Nikola Tesla spent two years at
the Polytechnic Institute of Graz, Austria, where he conceived the idea of
rotating magnetic field that was later the basis for his induction motor. At
this point in life, his father died and he decided to leave school and take a
job in Paris with the Continental Edison Company.
In 1884, at the young age of 28,
Nikola Tesla stepped off the ship in New York City. Thomas Edison, although
committed to direct current (DC) gave Tesla a job at the Edison Machine Works.

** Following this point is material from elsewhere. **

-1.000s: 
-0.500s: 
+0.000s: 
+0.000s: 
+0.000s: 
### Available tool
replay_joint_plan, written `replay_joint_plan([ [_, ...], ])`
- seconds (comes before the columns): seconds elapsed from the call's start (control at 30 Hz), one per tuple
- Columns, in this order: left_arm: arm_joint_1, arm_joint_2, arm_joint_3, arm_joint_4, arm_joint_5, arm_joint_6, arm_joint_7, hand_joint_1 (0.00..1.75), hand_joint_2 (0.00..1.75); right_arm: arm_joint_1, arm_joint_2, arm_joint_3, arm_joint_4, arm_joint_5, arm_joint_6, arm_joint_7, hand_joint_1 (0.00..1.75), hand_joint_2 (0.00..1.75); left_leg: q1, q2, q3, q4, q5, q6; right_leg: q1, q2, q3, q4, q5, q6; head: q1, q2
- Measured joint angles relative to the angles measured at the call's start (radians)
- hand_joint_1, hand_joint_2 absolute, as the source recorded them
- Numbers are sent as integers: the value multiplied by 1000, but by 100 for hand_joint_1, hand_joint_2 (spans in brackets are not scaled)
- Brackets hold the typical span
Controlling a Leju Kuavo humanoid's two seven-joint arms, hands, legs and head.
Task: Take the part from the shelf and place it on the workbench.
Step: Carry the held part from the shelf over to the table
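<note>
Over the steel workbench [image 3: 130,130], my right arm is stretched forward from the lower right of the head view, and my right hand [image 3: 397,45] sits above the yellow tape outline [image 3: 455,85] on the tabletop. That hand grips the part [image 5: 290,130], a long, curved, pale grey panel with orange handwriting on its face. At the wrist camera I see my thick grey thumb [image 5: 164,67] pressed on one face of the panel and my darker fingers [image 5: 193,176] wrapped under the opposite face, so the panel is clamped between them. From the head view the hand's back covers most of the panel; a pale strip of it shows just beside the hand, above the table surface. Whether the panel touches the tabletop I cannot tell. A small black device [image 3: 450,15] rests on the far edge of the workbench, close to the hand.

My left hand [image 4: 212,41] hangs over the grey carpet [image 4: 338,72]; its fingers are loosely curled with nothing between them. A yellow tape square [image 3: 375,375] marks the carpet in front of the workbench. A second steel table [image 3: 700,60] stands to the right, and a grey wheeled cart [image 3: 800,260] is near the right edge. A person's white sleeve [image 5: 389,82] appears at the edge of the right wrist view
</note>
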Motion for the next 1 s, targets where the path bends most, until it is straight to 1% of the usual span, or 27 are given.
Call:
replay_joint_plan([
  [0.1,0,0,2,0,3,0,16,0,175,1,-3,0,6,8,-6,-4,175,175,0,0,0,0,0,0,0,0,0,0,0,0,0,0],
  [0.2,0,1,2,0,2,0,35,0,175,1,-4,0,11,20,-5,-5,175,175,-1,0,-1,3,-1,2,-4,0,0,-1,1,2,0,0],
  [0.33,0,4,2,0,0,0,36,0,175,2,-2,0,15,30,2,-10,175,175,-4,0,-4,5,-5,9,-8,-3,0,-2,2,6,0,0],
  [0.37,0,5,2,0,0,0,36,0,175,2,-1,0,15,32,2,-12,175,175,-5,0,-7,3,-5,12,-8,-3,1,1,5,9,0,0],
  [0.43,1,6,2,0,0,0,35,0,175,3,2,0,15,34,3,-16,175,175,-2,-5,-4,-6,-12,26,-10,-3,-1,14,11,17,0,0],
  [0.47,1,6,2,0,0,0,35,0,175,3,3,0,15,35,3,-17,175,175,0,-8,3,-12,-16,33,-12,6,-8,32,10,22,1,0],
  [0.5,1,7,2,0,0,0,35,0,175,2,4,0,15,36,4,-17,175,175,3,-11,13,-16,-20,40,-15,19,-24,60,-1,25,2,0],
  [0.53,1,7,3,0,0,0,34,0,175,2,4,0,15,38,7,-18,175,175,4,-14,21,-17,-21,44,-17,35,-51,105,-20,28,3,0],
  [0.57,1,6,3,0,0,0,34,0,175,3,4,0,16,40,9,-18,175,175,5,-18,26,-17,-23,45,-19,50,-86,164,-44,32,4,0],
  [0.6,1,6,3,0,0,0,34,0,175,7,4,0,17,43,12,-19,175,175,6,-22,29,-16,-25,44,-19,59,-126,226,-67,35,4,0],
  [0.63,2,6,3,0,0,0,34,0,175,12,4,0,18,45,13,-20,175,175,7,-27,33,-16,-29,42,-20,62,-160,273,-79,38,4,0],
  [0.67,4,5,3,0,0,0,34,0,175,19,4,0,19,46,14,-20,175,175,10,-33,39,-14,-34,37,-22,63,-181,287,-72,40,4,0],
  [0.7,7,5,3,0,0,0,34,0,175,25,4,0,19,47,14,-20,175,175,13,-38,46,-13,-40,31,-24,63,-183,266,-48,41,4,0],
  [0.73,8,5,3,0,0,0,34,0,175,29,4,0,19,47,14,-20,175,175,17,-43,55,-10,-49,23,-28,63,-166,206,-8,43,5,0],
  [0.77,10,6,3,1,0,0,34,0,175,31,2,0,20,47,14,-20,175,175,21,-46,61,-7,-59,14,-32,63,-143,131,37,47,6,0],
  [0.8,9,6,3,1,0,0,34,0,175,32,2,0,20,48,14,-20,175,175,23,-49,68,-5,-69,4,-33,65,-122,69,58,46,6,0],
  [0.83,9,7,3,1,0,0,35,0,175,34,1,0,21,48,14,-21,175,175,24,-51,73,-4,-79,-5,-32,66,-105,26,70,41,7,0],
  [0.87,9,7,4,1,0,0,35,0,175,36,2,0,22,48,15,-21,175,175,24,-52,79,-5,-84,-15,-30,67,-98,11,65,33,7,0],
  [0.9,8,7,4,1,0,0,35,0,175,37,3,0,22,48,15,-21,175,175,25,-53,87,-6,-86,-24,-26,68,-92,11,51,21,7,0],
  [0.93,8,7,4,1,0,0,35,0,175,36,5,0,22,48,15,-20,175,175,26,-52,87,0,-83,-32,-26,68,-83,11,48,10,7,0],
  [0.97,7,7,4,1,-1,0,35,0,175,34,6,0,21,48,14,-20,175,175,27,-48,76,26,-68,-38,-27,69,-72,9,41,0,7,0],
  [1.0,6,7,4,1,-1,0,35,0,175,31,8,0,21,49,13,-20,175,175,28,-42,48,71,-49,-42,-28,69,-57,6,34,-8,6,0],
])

By 1885, he had left Edison due to conflicting opinions and worked on his own
until he teamed up with George Westinghouse who later bought the rights of his
AC dynamos, motors and transformers.
Nikola Tesla is usually
associated with his famous invention – the Tesla coil, which produce
high voltage, relatively high current, and high frequency alternating current
electricity. In addition, Tesla has many other inventions that are included in
his more than 700 patents as
well as settling the dispute between AC and DC with his invention of the
induction motor. He was primarily responsible for the
selection of 60 Hz as the standard AC frequency in the United States and
throughout much of the world. Tesla was also credited for the idea of wireless
transmission of power. In 1960, the SI unit measuring magnetic field β (also referred to
as the magnetic flux density and magnetic induction), the Tesla,
was named in his honor.
Nikola Tesla never acquired the
habit of writing notes, always claiming and proving that he was able to retain
all of his research in his mind. Tesla became secluded in his last years as
engineers and scientists who were engaged in developing his earlier ideas
increasingly ignored him. As poor as he was, in January 8, 1943 during his
sleep in his hotel room, he died at the age of 87. He planned to die at the age
of 150, and upon reaching the 100 years of age would write his memoirs, which
would include a detailed record of all the data he had compiled. At his death
(during World War II), military authorities impounded the contents of his safe
and nothing has been heard since as to what records, if any, were there.